▸ **Your assignment**: From the records below, report the number of lines that contain "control", and add nothing.

▸ **Data under study**:
======
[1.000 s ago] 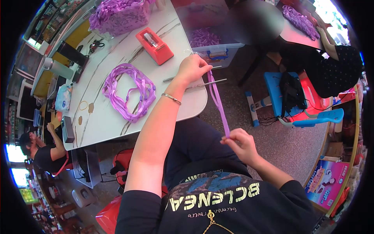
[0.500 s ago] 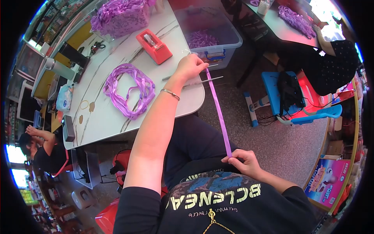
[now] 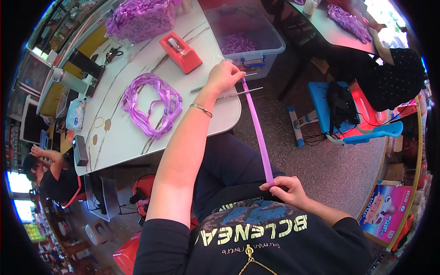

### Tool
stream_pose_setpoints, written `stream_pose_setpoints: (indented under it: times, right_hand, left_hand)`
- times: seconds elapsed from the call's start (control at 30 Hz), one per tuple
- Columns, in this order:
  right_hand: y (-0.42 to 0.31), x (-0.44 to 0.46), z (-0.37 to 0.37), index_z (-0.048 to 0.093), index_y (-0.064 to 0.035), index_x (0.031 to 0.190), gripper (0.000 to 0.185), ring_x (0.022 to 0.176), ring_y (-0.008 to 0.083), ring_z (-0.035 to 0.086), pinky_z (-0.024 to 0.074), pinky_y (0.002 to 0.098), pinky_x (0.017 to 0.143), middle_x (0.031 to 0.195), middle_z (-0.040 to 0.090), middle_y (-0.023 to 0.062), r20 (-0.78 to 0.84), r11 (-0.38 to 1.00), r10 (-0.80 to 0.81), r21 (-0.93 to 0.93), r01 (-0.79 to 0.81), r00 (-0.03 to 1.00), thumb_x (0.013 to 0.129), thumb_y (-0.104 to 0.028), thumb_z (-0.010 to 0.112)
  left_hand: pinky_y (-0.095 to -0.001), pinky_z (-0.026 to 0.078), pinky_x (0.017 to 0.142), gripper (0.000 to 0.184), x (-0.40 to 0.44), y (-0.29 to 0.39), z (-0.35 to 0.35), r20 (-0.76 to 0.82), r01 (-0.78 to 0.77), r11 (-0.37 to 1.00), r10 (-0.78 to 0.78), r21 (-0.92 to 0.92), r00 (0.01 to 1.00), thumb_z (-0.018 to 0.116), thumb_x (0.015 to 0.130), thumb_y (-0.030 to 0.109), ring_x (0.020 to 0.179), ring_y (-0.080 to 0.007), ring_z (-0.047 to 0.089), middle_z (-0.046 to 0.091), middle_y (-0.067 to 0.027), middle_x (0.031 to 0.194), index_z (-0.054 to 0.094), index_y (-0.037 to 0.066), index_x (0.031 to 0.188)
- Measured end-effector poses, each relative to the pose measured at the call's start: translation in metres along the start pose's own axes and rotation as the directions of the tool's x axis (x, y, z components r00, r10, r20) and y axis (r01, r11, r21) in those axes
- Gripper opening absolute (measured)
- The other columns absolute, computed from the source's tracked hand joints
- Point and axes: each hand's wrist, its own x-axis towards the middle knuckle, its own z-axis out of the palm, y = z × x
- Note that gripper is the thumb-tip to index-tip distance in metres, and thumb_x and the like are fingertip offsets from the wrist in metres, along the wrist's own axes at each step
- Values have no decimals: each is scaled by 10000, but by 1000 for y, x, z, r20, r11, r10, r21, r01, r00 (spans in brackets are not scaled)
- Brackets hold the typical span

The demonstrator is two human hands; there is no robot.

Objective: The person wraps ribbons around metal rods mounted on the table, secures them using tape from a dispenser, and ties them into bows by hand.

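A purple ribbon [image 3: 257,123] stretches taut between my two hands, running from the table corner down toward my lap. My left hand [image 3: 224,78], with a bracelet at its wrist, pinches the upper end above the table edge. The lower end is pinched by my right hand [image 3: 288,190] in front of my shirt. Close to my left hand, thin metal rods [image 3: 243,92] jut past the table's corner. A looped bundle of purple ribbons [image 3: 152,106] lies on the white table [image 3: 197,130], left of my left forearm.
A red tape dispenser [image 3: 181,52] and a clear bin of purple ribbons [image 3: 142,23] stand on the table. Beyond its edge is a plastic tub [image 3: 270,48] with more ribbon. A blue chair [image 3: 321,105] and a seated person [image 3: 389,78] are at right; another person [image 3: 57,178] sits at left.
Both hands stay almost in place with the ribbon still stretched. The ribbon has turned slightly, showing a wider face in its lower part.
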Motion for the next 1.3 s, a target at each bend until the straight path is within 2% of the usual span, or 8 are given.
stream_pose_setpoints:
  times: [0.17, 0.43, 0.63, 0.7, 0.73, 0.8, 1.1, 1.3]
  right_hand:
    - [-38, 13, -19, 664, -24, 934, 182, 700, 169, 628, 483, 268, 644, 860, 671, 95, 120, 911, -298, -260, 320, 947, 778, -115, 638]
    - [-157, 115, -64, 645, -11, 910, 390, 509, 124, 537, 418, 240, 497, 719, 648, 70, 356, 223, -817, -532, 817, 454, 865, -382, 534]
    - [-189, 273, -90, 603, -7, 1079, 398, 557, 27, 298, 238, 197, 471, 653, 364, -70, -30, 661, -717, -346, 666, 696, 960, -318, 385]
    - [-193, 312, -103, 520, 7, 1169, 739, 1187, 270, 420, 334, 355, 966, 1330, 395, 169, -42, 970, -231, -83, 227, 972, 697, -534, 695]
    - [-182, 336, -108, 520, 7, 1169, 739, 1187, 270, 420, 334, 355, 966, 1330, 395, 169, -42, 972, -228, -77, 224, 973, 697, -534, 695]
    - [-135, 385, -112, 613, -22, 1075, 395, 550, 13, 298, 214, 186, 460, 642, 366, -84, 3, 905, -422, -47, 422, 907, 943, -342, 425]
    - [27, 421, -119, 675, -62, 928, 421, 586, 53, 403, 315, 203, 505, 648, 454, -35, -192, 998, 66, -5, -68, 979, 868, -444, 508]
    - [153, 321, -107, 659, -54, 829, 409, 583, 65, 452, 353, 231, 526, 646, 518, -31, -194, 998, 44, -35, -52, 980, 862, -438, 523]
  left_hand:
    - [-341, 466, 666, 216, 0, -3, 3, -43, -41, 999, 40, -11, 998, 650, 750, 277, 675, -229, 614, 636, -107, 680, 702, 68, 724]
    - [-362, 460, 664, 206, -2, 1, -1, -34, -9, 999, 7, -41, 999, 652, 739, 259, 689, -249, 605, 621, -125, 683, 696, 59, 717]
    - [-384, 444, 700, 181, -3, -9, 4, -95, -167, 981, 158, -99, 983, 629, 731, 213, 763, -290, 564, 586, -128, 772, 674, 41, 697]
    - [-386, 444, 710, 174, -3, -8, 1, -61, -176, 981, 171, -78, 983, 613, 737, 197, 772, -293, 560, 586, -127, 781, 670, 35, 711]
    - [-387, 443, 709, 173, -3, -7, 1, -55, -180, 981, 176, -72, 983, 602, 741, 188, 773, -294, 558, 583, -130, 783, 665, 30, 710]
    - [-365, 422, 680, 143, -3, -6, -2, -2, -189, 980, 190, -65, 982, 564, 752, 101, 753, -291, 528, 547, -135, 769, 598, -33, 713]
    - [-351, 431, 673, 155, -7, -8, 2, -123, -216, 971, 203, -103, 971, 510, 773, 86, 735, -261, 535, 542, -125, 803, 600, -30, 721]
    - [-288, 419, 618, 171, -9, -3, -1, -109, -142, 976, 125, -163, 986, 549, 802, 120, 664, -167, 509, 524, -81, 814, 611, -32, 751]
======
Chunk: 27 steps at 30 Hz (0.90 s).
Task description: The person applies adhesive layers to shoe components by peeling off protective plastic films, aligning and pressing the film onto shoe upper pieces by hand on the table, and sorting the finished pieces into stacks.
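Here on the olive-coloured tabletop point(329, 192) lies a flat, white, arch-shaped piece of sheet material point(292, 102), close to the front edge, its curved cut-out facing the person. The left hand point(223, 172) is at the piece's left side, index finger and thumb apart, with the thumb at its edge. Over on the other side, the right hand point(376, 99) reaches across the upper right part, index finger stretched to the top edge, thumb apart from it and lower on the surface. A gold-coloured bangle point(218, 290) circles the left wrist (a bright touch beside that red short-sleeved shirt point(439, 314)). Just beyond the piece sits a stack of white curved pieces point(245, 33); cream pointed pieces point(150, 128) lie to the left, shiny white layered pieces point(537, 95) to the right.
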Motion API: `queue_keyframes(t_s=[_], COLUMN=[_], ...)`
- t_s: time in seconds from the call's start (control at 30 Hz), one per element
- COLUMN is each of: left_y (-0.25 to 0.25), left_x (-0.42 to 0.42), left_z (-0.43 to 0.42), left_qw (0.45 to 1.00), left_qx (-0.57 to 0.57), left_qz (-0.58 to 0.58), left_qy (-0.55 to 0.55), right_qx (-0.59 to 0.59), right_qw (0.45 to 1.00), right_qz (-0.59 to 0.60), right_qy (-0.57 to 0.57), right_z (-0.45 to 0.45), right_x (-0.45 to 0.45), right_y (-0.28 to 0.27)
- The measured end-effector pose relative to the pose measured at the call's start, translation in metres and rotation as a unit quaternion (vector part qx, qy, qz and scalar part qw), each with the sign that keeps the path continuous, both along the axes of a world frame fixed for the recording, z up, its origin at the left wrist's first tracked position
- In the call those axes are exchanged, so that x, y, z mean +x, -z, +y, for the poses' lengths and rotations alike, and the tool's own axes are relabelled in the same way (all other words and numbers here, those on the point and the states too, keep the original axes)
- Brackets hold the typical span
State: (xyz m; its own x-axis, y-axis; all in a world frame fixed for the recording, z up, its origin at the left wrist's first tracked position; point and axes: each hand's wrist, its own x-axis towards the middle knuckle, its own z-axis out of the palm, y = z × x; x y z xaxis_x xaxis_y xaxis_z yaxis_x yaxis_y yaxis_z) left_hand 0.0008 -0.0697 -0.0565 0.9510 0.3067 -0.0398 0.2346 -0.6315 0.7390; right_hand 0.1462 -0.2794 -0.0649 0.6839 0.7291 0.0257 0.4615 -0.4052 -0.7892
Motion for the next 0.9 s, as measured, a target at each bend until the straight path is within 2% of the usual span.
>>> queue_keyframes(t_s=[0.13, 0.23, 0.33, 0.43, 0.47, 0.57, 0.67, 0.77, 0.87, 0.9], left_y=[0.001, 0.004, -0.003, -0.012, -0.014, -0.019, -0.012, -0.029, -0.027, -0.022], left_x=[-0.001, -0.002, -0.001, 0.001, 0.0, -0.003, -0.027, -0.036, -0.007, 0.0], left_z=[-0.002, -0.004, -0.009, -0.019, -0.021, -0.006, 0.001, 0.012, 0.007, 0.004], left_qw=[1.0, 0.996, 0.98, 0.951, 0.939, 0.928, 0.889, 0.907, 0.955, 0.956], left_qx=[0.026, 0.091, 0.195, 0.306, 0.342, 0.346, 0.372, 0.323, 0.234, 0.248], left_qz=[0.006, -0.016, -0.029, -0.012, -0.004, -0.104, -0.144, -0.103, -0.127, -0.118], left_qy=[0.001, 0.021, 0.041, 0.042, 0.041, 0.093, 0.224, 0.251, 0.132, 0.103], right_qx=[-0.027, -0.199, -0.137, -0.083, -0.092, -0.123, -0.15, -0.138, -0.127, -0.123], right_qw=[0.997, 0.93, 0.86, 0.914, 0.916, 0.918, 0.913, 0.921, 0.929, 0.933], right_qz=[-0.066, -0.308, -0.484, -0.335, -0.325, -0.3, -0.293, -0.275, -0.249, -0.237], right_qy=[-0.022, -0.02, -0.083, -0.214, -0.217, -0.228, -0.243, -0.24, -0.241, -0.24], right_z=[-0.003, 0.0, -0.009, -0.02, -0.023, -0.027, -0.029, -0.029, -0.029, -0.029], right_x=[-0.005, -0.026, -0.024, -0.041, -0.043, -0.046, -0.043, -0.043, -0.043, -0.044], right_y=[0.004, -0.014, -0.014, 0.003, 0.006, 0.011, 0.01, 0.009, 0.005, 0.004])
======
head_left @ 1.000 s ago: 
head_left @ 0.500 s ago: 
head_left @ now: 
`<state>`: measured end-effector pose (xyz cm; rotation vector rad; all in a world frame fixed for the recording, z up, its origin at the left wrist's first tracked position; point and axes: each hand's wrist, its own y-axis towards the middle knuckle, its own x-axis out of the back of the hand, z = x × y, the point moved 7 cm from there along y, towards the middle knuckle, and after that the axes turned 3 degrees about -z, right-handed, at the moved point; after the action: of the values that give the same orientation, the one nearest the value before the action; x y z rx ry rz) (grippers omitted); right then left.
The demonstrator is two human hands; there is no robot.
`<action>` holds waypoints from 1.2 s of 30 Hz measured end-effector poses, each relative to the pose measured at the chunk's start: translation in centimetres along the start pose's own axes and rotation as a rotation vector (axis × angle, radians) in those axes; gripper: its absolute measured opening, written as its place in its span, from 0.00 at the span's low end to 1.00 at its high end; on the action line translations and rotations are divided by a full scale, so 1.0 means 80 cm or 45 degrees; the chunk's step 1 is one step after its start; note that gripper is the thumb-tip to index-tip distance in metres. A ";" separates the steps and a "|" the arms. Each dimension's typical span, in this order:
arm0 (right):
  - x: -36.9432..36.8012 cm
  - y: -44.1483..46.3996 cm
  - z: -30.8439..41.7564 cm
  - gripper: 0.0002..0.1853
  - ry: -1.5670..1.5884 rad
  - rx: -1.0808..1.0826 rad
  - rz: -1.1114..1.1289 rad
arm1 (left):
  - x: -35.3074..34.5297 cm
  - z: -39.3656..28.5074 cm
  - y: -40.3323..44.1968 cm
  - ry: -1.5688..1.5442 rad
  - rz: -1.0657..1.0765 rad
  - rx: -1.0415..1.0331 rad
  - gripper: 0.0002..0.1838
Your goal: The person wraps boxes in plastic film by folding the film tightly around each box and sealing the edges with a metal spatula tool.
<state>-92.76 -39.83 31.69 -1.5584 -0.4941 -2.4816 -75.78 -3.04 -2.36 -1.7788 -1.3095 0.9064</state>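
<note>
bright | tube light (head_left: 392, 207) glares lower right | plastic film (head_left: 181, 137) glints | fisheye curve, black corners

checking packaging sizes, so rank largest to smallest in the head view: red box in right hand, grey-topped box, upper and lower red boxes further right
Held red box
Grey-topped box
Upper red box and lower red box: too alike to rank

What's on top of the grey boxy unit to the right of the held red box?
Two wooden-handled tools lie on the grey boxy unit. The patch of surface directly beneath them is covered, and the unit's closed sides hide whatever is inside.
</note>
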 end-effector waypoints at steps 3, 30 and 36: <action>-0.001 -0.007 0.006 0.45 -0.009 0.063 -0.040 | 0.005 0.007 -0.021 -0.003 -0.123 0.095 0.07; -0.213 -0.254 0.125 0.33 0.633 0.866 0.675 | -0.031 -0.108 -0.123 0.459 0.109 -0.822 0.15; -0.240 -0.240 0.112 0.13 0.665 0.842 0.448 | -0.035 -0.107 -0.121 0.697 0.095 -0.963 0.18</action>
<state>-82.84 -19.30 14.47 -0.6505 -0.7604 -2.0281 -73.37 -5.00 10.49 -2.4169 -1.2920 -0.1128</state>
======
▸ **Solution to the exercise**: 2